La camisa mojada de Joona estaba manchada de sangre y tenía el brazo retorcido en una extraña postura. Parecía que lo tuviera colgando, aguantado solamente por los tejidos musculares.
Con cuidado le quitaron las gafas de la mano y las metieron en una bolsa de plástico.
Uno de los agentes lo llevó al hospital de Sundsvall. Joona estuvo quieto todo el trayecto, con los ojos cerrados y apretándose el brazo lastimado contra el cuerpo. A pesar del dolor intentó explicar que el coche había sido arrastrado por la corriente y que el agua corría libre por las ventanas rotas.
—Los cuerpos no estaban allí —dijo casi susurrando.

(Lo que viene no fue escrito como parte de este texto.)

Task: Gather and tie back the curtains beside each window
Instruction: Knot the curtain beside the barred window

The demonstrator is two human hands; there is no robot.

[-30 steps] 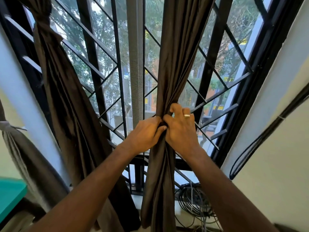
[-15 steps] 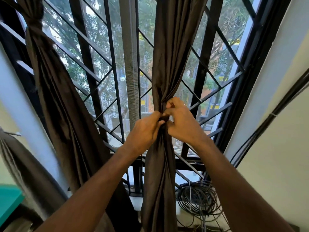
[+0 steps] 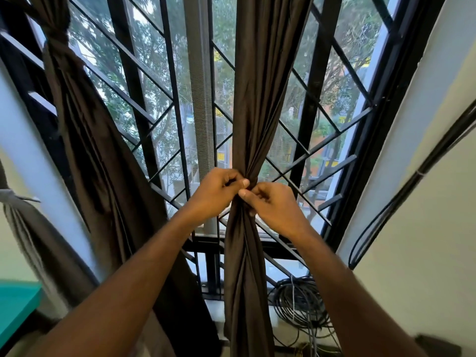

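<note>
Window grille (image 3: 304, 140) behind; both hands on curtain (image 3: 257, 99)

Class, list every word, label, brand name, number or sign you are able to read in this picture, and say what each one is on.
None can be read.
The yellow panels outside, seen through the window grille, may be signs, but they are too blurred to read.
The brown curtain, which the left hand and the right hand pinch, shows no print or label.
The cable coil shows no legible marking.

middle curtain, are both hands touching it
Touching. The head view shows the left hand and right hand pinching the middle curtain where it is gathered, fingers curled into the fabric.
</note>
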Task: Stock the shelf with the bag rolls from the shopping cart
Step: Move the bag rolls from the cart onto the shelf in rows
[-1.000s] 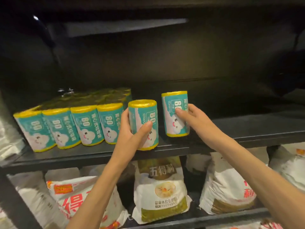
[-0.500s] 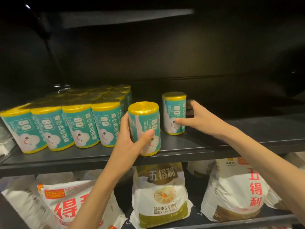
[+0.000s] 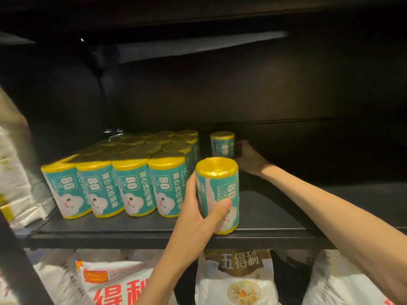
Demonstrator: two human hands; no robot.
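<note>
A block of teal bag rolls with yellow ends (image 3: pixel 132 186) stands upright, several rows deep, on the left of the black shelf (image 3: pixel 275 212). My left hand (image 3: pixel 193 219) grips another roll (image 3: pixel 218 190), upright at the shelf's front edge, just right of the front row. A single roll (image 3: pixel 222 143) stands farther back, beside the block's rear rows. My right hand (image 3: pixel 250 157) reaches in next to it, fingers touching its right side. The shopping cart is out of view.
White flour bags (image 3: pixel 237 280) with red and brown print fill the shelf below. More white bags (image 3: pixel 15 172) lean at the left, behind a black upright post (image 3: pixel 19 256). The shelf's right half is bare and dark.
My right hand has pushed its roll from the front toward the back of the shelf. My left hand keeps its roll by the front row. The view has moved closer.
</note>
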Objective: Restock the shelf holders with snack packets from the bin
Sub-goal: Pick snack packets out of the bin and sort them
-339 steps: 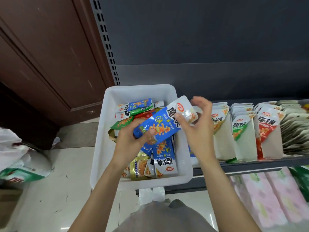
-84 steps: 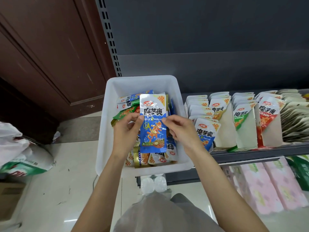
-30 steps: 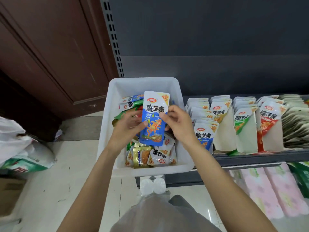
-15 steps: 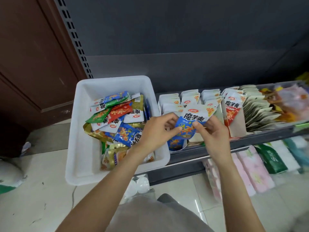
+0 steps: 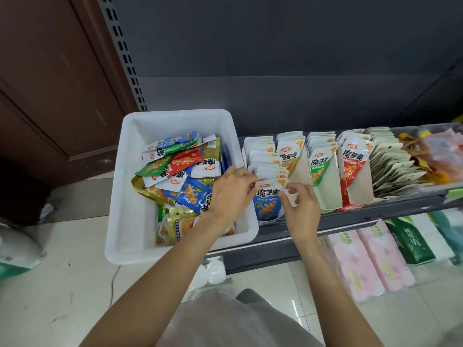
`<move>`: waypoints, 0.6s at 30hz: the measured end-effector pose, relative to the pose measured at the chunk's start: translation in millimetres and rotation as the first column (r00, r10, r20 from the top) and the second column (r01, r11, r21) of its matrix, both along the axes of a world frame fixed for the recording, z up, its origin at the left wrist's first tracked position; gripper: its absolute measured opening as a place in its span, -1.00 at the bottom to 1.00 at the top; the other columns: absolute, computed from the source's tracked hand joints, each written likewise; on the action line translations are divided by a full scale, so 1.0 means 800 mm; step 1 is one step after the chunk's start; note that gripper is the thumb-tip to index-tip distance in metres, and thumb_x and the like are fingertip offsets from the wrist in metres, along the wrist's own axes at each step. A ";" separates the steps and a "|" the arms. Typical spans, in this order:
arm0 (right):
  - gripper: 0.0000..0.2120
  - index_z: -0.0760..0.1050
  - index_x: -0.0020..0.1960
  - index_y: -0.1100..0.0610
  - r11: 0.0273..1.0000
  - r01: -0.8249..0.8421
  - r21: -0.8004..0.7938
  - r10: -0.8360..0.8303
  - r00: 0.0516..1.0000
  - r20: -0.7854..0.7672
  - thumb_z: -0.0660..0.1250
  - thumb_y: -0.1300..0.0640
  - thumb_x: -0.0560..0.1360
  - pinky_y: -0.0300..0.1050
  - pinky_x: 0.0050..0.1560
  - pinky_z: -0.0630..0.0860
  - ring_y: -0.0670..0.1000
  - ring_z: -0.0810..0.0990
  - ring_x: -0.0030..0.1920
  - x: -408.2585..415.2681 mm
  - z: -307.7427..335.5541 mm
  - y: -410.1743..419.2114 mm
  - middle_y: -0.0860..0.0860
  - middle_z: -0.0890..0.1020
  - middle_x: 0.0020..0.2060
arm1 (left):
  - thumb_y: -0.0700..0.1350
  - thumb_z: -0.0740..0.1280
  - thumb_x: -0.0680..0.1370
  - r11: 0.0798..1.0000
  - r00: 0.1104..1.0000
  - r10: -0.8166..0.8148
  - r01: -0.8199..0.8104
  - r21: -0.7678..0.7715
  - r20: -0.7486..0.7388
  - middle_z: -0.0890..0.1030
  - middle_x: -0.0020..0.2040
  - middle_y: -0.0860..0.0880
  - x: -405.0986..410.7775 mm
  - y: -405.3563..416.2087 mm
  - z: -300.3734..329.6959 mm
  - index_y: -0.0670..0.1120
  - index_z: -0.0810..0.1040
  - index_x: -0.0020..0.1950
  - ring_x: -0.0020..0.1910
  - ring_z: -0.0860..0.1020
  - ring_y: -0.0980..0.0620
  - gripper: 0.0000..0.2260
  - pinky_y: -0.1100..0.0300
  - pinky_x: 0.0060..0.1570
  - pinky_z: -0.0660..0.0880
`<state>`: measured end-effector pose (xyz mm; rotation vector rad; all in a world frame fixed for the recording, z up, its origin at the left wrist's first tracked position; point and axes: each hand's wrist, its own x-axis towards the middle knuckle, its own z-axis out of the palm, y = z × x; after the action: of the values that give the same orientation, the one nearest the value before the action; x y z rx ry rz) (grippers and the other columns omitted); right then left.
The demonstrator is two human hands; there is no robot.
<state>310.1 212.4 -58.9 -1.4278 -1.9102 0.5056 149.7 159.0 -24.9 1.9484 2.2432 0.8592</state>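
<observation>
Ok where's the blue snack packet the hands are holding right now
In the head view the blue snack packet stands at the front of the leftmost shelf holder, beside the white plastic bin, pinched between the left hand and right hand.

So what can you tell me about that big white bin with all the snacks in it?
The white bin is a deep rectangular tub, plastic by its look, with rounded corners and a thick rolled rim. It sits on the left end of the shelf, its front corner hanging past the edge. Inside is a loose jumble of snack packets in blue, red, green and gold, heaped toward its right side. The left hand reaches across its right rim.
</observation>
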 end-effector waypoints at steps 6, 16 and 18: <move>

—Un río puede llevarse un cuerpo hasta donde quiera —respondió el policía—. No vale la pena bajar con buzos a buscar los cadáveres, porque o se quedan enganchados a algo y entonces nunca se encuentran… o terminan abajo, en la represa, igual que la sillita del niño.
Dos enfermeras que conversaban alegremente se ocuparon de Joona en el hospital. Eran rubias y parecían madre e hija. Con movimientos resueltos y seguros le quitaron la ropa mojada, pero cuando empezaron a secarlo y le vieron el brazo se quedaron calladas. Le limpiaron la herida, se la vendaron y lo enviaron a radiología.
Veinte minutos más tarde apareció un médico en la consulta y le dijo a Joona que había estado mirando las radiografías. En pocas palabras le explicó que no se había roto nada, que se trataba de una luxación. La mala noticia era que se le había dislocado el hombro, pero la buena era que el cartílago anterior parecía intacto. Joona tuvo que tumbarse boca abajo en la camilla con el brazo colgando. El médico le inyectó 20 miligramos de lidocaína directamente en el nervio para poder recolocárselo. El hombre se sentó en el suelo y empezó a tirar del brazo hacia abajo mientras una de las enfermeras empujaba el omoplato hacia la columna vertebral y la otra apretaba la cabeza del húmero hasta ponerlo en posición. Se oyó un chasquido, Joona apretó los dientes y soltó aire poco a poco.